ASSIGNED TASK
The answer is the set of lines that include "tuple", copied from the data below.

MATERIAL SUPPLIED
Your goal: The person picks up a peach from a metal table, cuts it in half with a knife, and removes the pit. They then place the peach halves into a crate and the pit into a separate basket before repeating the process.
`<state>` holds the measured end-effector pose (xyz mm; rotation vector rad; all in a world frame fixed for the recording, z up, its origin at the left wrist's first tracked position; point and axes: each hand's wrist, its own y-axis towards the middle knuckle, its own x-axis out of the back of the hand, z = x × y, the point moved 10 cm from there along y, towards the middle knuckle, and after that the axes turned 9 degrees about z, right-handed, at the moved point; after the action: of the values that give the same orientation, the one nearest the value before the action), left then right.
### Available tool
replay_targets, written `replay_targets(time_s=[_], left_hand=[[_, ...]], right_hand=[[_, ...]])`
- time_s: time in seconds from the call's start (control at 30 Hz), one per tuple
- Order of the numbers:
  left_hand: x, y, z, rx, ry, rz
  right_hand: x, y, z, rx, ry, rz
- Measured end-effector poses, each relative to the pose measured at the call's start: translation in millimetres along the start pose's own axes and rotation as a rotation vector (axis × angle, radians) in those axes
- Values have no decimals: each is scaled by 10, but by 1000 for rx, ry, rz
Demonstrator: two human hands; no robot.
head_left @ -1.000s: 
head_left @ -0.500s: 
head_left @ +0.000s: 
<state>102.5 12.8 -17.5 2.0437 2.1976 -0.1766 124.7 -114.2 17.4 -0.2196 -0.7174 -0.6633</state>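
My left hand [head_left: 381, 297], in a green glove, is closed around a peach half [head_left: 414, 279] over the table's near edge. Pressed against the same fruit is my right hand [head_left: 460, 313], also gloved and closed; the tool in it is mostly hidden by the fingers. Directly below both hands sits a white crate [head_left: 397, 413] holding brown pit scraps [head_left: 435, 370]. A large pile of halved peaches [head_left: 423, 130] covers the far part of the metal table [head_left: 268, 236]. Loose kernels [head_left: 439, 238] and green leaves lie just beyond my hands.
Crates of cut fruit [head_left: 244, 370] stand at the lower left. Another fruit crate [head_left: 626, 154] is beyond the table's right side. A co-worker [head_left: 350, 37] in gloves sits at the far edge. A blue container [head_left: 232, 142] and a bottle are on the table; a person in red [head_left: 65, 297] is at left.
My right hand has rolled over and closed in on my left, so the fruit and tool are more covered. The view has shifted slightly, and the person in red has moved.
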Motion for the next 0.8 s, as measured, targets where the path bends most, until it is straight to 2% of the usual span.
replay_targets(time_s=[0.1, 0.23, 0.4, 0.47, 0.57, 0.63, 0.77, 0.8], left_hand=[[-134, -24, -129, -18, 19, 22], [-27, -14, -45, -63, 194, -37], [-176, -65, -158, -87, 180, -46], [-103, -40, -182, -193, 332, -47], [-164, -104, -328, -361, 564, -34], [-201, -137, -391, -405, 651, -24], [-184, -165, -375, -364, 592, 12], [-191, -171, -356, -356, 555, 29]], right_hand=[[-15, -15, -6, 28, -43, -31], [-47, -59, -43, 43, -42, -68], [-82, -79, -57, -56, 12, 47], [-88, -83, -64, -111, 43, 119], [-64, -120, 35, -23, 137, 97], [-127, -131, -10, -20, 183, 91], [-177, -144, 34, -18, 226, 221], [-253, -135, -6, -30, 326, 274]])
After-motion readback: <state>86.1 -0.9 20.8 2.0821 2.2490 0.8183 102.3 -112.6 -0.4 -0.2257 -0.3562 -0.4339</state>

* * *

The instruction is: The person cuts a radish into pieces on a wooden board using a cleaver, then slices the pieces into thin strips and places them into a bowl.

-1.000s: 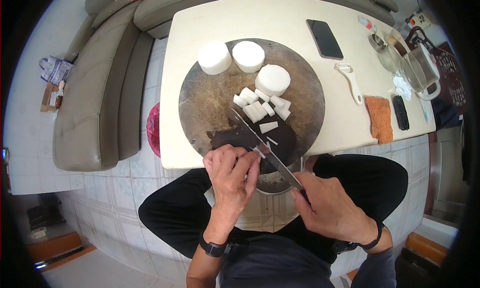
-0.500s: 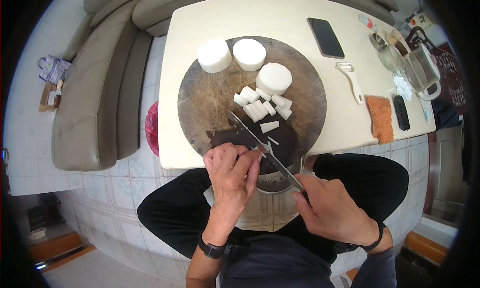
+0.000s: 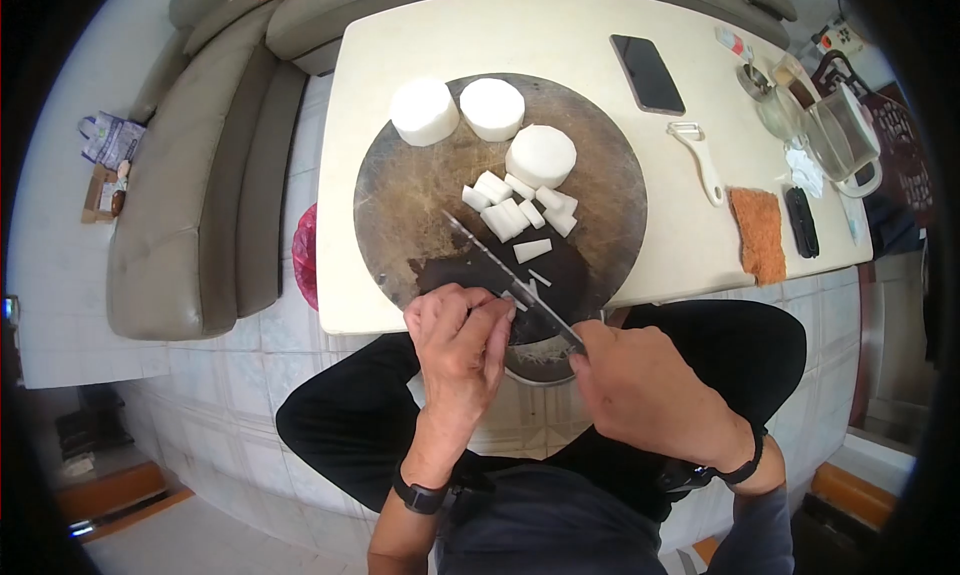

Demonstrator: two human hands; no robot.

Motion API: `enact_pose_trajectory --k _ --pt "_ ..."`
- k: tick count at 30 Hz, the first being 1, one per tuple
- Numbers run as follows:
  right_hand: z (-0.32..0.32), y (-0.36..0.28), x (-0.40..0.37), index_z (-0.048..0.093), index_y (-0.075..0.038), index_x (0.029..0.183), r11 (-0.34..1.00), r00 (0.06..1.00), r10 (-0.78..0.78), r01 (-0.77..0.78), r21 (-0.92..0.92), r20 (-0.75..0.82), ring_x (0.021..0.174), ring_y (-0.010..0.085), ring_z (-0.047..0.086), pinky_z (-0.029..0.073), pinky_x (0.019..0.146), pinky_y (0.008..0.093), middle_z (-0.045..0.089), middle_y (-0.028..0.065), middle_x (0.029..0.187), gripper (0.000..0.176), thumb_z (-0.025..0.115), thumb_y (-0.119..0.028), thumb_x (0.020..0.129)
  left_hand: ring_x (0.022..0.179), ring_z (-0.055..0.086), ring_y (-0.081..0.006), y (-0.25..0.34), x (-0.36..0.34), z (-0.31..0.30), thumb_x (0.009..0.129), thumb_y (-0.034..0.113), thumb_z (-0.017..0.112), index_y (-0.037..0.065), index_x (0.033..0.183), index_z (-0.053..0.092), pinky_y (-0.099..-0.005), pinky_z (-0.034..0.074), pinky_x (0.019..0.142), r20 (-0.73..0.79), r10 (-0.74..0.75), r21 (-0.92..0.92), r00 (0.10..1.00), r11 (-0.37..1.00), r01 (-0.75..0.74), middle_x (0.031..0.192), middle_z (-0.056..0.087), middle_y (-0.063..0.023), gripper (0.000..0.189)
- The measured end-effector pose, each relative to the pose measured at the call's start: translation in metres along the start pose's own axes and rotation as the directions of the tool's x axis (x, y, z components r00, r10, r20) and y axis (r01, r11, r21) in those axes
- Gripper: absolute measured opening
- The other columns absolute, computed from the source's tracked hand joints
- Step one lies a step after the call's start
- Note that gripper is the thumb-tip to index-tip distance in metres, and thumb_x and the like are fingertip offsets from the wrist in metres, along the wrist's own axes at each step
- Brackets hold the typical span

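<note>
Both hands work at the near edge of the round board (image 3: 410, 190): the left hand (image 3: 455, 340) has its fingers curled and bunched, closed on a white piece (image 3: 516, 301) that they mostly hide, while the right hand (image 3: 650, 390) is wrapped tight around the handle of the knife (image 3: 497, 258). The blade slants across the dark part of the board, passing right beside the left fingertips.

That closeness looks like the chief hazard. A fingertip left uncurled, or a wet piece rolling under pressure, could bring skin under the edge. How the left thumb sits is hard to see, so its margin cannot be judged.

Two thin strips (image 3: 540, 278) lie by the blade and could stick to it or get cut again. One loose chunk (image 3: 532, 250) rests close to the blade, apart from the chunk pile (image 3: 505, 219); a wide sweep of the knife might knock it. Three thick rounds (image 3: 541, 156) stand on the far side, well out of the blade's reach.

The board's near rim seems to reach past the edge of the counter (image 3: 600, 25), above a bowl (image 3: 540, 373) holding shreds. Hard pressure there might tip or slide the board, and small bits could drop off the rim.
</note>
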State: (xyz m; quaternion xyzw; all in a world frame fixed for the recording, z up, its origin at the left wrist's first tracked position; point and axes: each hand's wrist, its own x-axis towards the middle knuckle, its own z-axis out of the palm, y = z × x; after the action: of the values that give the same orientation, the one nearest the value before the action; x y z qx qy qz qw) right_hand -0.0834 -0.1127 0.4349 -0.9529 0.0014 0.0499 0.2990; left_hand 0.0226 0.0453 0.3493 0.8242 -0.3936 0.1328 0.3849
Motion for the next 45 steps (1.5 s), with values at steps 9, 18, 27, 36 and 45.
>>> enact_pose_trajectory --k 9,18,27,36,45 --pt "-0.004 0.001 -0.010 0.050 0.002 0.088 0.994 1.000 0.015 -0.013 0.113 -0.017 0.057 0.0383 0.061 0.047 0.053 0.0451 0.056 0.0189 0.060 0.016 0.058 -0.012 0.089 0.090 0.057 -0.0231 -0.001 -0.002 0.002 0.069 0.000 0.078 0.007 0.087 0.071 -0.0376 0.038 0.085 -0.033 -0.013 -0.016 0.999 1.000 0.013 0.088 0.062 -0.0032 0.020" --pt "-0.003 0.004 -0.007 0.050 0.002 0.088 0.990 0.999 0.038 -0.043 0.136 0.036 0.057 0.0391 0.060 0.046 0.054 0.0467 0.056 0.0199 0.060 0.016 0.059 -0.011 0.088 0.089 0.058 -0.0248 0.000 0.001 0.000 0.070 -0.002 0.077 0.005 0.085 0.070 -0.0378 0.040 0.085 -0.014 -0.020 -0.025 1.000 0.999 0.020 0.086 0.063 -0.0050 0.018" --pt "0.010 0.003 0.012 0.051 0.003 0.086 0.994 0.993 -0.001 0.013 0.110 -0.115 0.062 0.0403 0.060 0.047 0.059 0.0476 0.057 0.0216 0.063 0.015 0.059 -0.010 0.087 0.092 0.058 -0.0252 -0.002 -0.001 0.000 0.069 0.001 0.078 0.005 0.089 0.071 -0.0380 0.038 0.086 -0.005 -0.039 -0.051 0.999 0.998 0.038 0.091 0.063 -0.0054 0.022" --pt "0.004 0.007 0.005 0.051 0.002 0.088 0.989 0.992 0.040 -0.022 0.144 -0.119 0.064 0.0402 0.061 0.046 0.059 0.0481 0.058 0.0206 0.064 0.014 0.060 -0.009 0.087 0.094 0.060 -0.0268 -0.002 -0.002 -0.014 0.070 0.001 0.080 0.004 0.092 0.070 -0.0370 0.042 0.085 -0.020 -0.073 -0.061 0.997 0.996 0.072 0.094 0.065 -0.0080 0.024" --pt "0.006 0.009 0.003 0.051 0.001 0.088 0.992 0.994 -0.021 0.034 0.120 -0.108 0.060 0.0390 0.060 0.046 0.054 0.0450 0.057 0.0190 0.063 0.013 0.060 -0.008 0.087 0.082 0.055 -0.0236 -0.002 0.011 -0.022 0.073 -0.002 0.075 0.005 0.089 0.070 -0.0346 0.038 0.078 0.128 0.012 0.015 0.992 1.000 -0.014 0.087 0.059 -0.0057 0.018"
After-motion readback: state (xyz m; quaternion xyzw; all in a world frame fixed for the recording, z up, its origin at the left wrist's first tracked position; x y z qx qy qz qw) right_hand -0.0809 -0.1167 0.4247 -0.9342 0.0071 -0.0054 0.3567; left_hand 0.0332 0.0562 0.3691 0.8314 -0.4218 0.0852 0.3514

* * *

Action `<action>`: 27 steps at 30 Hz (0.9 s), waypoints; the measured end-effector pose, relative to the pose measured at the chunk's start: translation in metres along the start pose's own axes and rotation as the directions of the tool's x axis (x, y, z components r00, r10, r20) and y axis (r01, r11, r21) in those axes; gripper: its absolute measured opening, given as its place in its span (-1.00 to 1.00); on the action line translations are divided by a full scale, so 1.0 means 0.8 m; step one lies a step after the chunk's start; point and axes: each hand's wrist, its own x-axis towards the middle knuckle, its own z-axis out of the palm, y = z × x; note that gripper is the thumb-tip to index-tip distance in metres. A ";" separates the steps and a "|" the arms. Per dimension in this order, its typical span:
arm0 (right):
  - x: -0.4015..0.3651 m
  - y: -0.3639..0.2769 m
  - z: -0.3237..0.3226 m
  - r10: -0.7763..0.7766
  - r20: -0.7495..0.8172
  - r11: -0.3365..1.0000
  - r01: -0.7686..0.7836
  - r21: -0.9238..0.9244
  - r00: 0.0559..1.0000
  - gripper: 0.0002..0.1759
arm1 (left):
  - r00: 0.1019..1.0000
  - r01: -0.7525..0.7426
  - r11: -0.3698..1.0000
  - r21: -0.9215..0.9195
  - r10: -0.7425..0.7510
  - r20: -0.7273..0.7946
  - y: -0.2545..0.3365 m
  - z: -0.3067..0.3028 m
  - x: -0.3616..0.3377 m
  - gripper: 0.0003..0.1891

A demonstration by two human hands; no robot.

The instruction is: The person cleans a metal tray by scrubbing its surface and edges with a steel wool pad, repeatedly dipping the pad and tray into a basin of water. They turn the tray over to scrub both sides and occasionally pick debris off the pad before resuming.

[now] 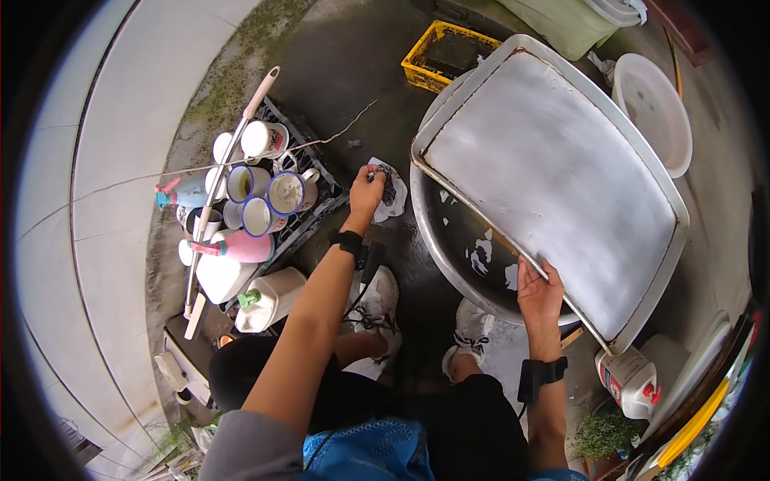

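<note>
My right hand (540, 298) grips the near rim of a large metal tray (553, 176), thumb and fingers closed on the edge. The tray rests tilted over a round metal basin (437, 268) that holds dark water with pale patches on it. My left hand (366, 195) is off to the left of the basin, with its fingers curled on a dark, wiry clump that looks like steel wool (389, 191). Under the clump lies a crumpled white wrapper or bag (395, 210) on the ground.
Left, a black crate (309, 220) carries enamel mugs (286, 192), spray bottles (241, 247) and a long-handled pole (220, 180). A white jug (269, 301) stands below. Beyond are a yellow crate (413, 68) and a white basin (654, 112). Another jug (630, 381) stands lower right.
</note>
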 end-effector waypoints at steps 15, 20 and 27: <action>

EXERCISE RESPONSE
- time_s: time in seconds from the call's start (control at 30 Hz), one per tuple
- k: tick count at 30 Hz, the first being 1, one per tuple

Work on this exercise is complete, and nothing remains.